Top of Information shown

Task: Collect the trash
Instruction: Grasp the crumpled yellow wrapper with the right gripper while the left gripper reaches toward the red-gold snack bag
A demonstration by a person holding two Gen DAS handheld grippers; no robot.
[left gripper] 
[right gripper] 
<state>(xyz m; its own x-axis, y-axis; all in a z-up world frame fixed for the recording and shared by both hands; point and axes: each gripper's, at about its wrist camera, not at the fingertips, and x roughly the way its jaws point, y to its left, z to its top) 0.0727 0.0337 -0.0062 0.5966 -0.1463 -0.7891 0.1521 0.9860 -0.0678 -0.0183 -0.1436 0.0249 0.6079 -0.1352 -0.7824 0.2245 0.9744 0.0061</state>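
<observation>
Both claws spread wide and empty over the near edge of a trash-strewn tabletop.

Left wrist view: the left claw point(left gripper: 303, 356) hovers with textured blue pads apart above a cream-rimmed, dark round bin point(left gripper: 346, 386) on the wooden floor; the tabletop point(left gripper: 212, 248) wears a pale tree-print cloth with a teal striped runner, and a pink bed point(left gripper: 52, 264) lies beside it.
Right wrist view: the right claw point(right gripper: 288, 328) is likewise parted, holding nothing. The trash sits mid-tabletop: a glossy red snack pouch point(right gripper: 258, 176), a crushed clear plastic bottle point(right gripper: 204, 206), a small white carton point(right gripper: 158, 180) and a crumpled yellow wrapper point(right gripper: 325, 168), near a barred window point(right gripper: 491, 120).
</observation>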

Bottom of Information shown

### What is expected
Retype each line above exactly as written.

### Answer area
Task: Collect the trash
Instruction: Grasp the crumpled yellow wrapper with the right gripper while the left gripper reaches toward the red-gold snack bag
A demonstration by a person holding two Gen DAS handheld grippers; no robot.
[left gripper] 
[right gripper] 
<state>(xyz m; its own x-axis, y-axis; all in a z-up world frame fixed for the recording and shared by both hands; point and axes: each gripper's, at about its wrist camera, not at the fingertips, and x roughly the way its jaws point, y to its left, z to its top) 0.0727 0.0337 -0.0062 0.5966 -0.1463 -0.7891 0.1521 0.9860 -0.0678 -0.0183 -0.1436 0.0249 0.6079 -0.1352 -0.7824 0.2245 0.9744 0.0061</state>
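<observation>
Both claws spread wide and empty over the near edge of a trash-strewn tabletop.

Left wrist view: the left claw point(left gripper: 303, 356) hovers with textured blue pads apart above a cream-rimmed, dark round bin point(left gripper: 346, 386) on the wooden floor; the tabletop point(left gripper: 212, 248) wears a pale tree-print cloth with a teal striped runner, and a pink bed point(left gripper: 52, 264) lies beside it.
Right wrist view: the right claw point(right gripper: 288, 328) is likewise parted, holding nothing. The trash sits mid-tabletop: a glossy red snack pouch point(right gripper: 258, 176), a crushed clear plastic bottle point(right gripper: 204, 206), a small white carton point(right gripper: 158, 180) and a crumpled yellow wrapper point(right gripper: 325, 168), near a barred window point(right gripper: 491, 120).
</observation>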

The output for this exercise is finished.